● **Problem**: Give the number of lines in this listing that contain the word "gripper", and nothing else.

▬▬▬▬▬▬▬▬▬▬

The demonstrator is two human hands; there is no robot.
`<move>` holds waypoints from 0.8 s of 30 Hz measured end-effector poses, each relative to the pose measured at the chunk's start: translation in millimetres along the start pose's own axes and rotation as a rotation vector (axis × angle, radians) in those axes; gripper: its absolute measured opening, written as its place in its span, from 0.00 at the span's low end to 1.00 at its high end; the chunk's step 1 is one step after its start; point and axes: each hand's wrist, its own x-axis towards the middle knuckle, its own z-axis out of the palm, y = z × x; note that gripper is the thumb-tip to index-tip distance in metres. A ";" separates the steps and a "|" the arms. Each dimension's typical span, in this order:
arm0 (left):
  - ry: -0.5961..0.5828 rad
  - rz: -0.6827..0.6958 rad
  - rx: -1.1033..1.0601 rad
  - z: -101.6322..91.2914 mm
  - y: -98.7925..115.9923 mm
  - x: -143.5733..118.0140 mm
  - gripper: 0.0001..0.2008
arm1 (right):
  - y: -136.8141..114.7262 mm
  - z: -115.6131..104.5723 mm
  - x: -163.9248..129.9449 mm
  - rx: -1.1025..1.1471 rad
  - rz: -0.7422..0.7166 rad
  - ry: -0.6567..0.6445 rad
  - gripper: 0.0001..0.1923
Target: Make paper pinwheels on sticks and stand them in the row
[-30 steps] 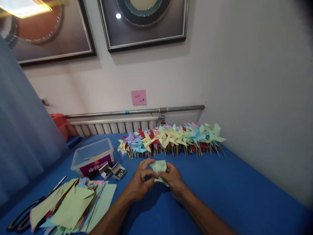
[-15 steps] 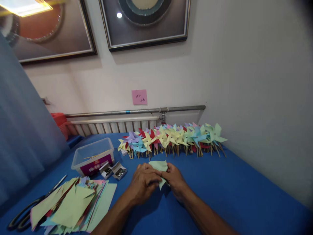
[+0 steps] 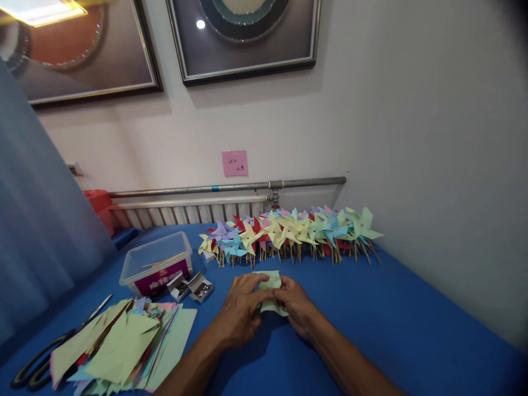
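Observation:
My left hand (image 3: 240, 309) and my right hand (image 3: 296, 306) meet over the blue table (image 3: 391, 324), both pinching a pale green paper piece (image 3: 270, 281) with folded-in corners. The fingertips of both hands press at its middle. Behind it, a long row of finished paper pinwheels (image 3: 289, 231) in yellow, blue, red, purple and green lies along the wall. A heap of coloured cut paper squares (image 3: 124, 346) sits at the near left.
A clear plastic tub (image 3: 155, 263) holding thin sticks stands left of the hands, with two small open boxes of metal pins (image 3: 190, 287) beside it. Black-handled scissors (image 3: 45, 360) lie at the far left. A radiator and pipe (image 3: 226, 190) run along the wall.
The hands have folded the green paper's flaps further toward its centre; it now looks smaller and more bunched between the fingers. Nothing else moved.

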 end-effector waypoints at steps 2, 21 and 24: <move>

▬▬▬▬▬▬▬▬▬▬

● **Answer to the exercise**: 3